| REQUIRED ACTION |
Write out every line below that contains "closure".

| DATA LISTING |
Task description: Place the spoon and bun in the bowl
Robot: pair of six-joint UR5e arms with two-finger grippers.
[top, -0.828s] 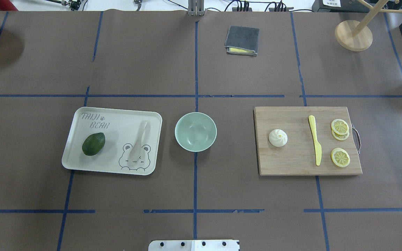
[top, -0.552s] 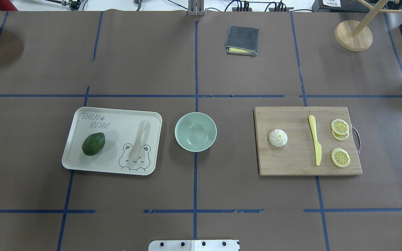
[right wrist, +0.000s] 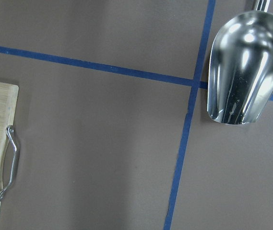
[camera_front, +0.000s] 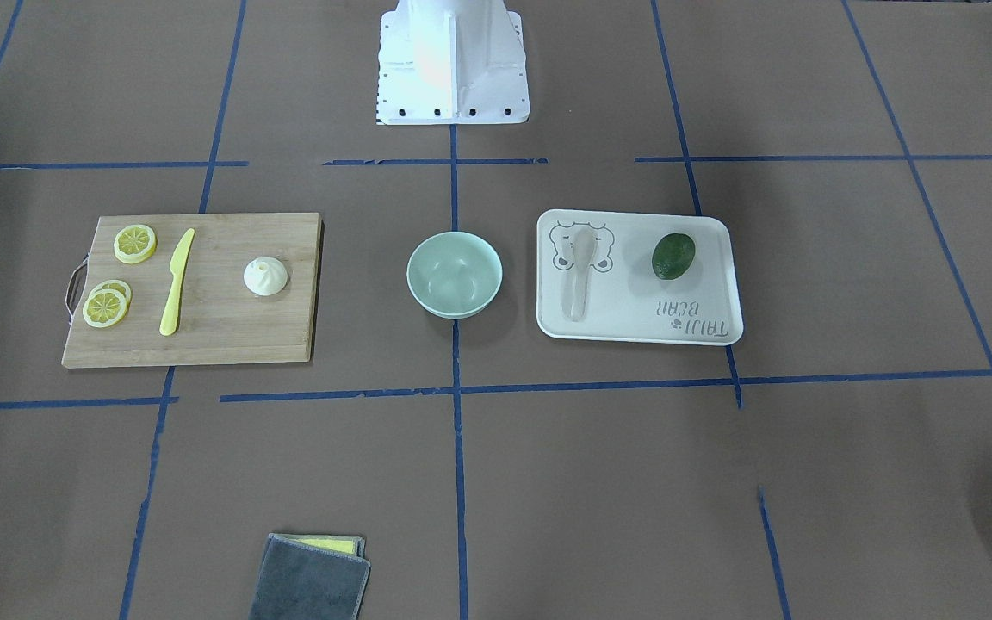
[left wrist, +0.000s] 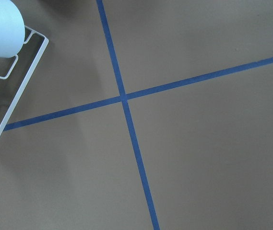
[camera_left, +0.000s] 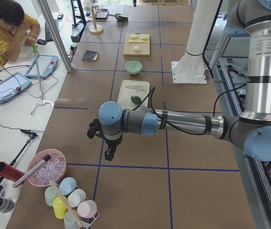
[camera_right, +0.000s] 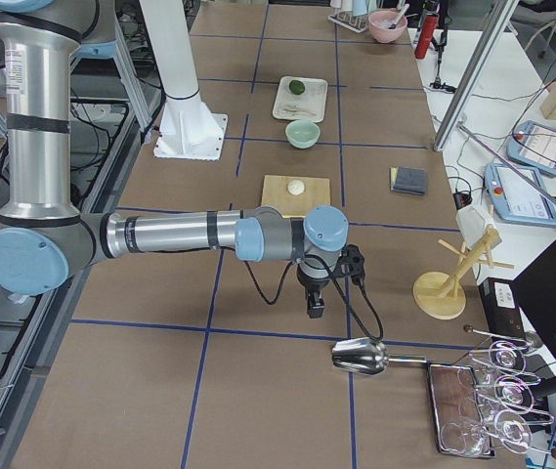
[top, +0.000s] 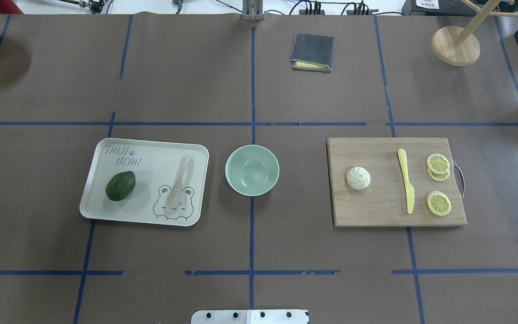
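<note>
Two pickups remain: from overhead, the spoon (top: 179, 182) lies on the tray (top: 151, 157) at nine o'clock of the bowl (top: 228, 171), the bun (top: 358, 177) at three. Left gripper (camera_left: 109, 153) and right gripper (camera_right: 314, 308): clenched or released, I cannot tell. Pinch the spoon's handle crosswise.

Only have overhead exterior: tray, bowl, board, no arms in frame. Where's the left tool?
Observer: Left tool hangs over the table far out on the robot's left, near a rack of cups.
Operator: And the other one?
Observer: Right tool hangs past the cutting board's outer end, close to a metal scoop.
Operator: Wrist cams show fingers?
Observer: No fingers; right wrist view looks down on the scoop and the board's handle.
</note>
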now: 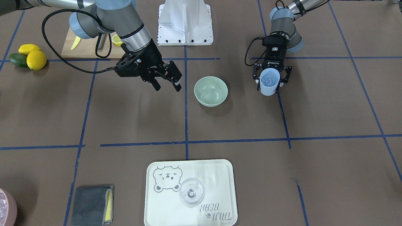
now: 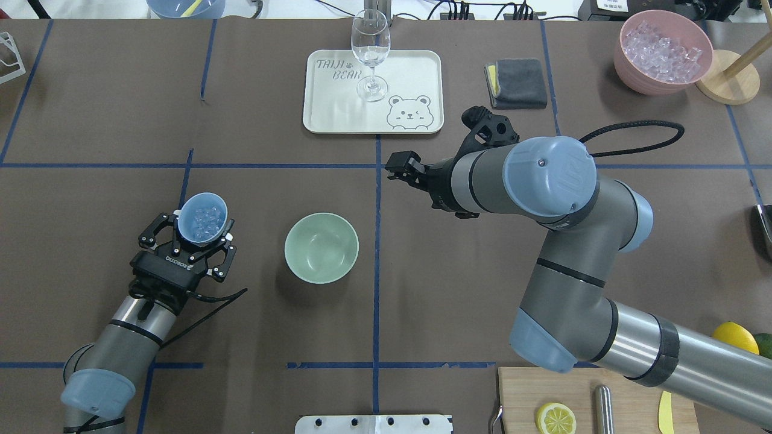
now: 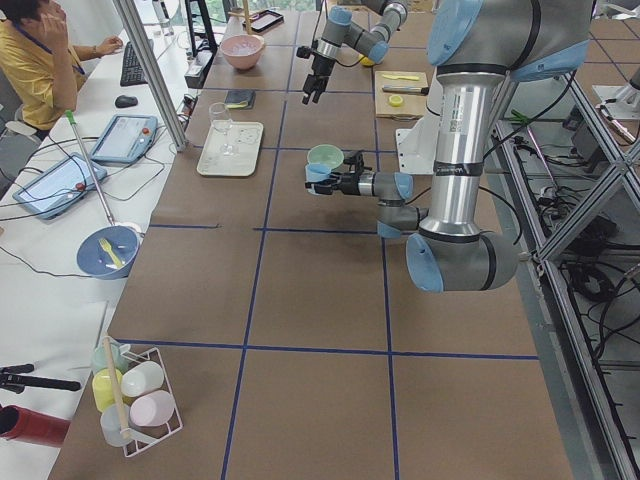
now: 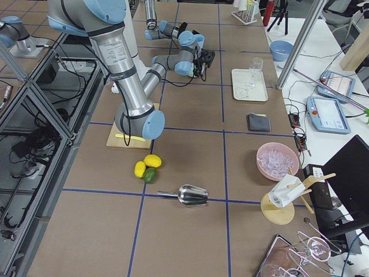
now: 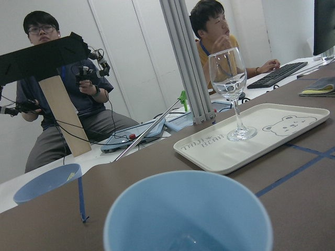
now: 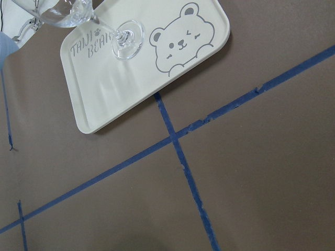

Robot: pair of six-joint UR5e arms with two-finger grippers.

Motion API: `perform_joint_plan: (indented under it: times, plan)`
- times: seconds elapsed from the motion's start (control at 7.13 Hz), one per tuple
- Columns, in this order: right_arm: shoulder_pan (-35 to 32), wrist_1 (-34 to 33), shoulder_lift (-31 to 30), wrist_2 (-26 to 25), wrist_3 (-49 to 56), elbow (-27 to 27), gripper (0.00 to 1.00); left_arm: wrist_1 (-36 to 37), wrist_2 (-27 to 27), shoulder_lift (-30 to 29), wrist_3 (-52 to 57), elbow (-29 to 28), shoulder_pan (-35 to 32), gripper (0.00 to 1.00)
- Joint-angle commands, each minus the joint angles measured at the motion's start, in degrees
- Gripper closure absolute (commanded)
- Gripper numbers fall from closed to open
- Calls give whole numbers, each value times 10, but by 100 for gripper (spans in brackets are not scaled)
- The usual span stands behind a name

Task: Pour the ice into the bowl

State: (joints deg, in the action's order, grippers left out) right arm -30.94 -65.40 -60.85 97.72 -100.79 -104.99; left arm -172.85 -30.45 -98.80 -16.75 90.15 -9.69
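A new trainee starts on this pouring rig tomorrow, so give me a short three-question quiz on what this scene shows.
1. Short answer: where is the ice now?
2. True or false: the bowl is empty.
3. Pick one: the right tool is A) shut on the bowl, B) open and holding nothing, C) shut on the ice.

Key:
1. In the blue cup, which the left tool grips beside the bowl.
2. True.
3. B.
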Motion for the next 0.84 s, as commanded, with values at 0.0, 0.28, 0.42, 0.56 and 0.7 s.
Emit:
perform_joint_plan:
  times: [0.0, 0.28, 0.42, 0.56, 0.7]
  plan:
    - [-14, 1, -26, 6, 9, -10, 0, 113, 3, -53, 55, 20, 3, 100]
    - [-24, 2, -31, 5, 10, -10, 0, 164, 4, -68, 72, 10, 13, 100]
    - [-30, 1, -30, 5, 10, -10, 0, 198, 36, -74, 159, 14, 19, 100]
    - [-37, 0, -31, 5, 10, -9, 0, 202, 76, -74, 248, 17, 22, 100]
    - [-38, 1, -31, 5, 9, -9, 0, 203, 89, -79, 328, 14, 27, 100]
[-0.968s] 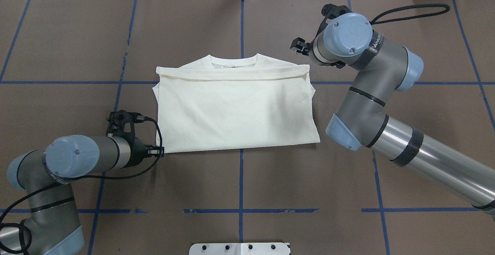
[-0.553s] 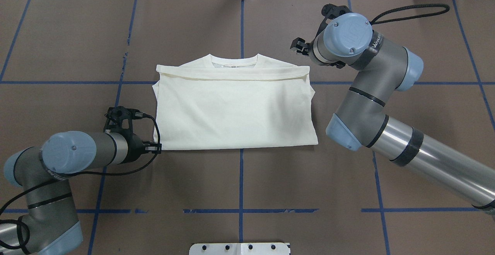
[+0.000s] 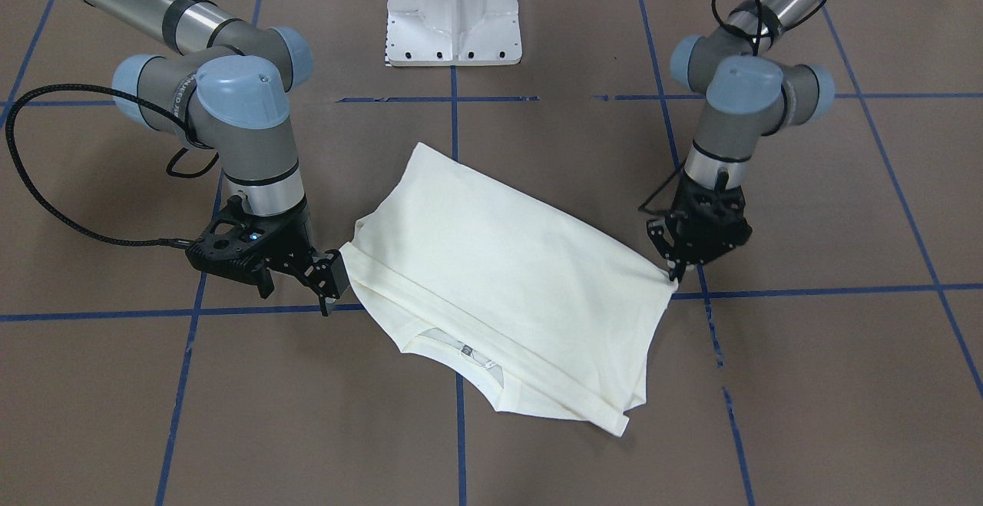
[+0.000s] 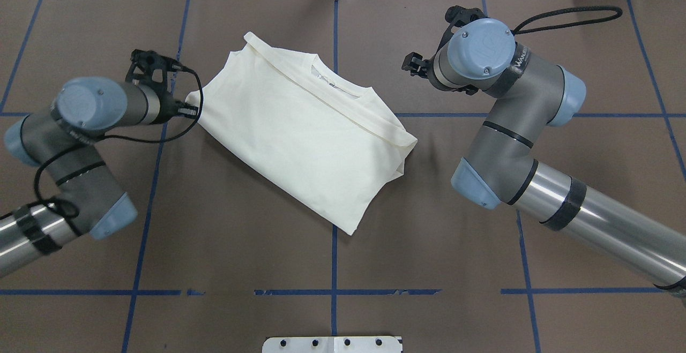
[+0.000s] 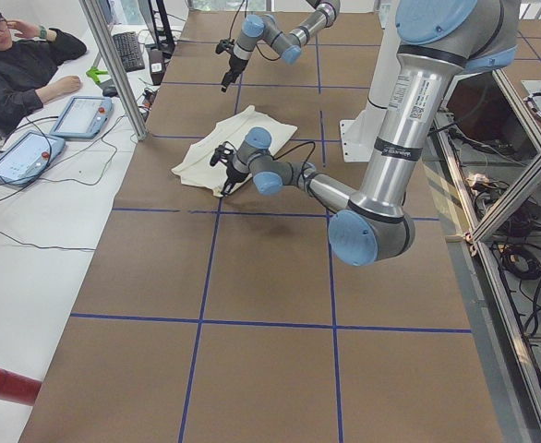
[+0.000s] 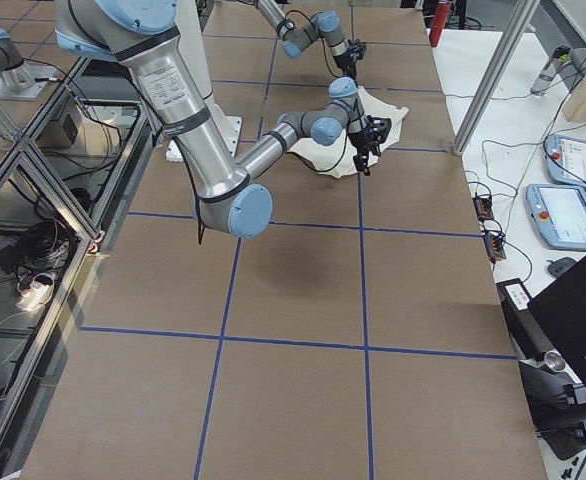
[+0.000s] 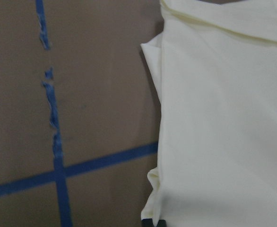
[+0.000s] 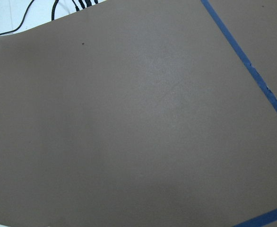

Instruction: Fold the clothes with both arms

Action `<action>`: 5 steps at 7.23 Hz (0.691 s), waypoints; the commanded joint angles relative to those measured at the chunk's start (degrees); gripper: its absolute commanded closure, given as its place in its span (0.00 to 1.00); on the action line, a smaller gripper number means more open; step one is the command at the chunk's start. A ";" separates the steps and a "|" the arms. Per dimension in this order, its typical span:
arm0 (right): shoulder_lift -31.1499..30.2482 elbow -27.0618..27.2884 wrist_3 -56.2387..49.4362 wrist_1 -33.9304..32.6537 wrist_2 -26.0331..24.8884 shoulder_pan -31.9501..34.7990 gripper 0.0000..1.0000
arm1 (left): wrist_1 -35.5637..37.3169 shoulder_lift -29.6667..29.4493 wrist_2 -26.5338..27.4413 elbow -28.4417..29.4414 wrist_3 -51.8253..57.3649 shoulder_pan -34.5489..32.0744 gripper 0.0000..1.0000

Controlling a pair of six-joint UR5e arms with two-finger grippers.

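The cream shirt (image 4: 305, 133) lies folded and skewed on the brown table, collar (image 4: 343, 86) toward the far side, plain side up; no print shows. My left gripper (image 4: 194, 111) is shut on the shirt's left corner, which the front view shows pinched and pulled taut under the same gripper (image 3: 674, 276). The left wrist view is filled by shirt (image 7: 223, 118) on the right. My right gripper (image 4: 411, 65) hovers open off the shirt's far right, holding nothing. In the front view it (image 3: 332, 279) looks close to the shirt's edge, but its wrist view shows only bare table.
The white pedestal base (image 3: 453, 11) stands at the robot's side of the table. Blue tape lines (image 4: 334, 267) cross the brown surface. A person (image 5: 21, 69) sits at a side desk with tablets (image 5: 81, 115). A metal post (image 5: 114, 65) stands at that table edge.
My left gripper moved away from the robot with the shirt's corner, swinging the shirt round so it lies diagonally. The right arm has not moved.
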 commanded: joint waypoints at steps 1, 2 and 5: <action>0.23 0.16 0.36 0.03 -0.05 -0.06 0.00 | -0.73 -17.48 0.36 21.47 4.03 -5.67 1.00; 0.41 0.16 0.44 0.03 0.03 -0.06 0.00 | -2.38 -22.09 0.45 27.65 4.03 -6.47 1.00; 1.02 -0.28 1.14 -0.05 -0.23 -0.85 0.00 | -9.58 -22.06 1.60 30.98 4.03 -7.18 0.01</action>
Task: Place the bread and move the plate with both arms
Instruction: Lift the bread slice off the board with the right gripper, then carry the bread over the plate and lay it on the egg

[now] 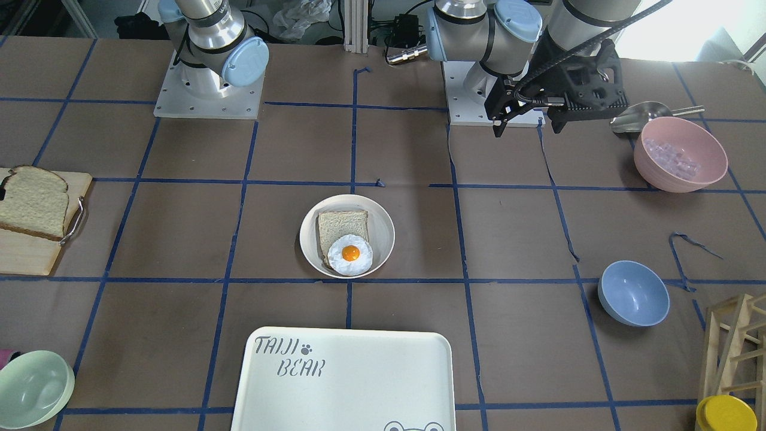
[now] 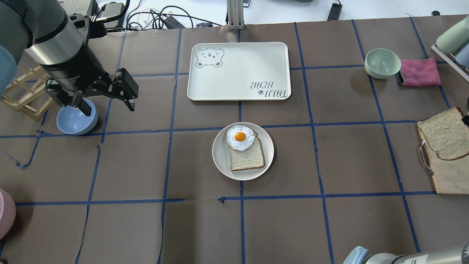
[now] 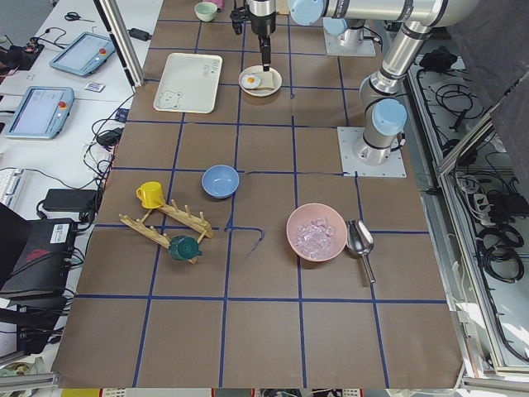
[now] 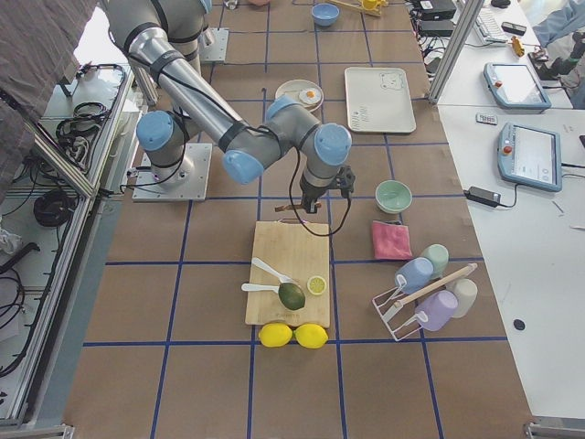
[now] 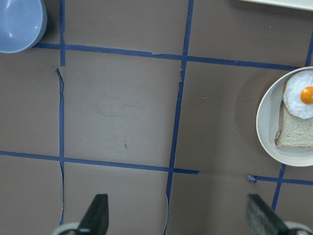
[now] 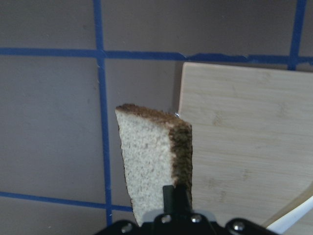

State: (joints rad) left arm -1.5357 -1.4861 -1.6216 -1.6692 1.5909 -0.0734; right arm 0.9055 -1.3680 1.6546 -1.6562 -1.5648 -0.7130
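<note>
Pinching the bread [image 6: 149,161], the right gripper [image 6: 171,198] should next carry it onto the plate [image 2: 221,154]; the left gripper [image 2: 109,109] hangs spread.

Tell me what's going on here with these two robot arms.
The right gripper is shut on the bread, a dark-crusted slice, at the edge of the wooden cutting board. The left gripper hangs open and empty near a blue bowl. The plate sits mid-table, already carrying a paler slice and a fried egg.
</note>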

| TASK OUTPUT |
- Gripper closure absolute (commanded)
Action `<action>`: 5 steps at 7.23 Hz (0.691 s), waypoints; the commanded joint angles relative to those measured at the chunk's start (degrees); gripper: its absolute commanded closure, given as its place in its span (0.00 to 1.00); on the action line, a smaller gripper number means more open; step one is the command at the chunk's start. A ";" separates the steps and a "|" the arms. Per dimension in this order, its typical span:

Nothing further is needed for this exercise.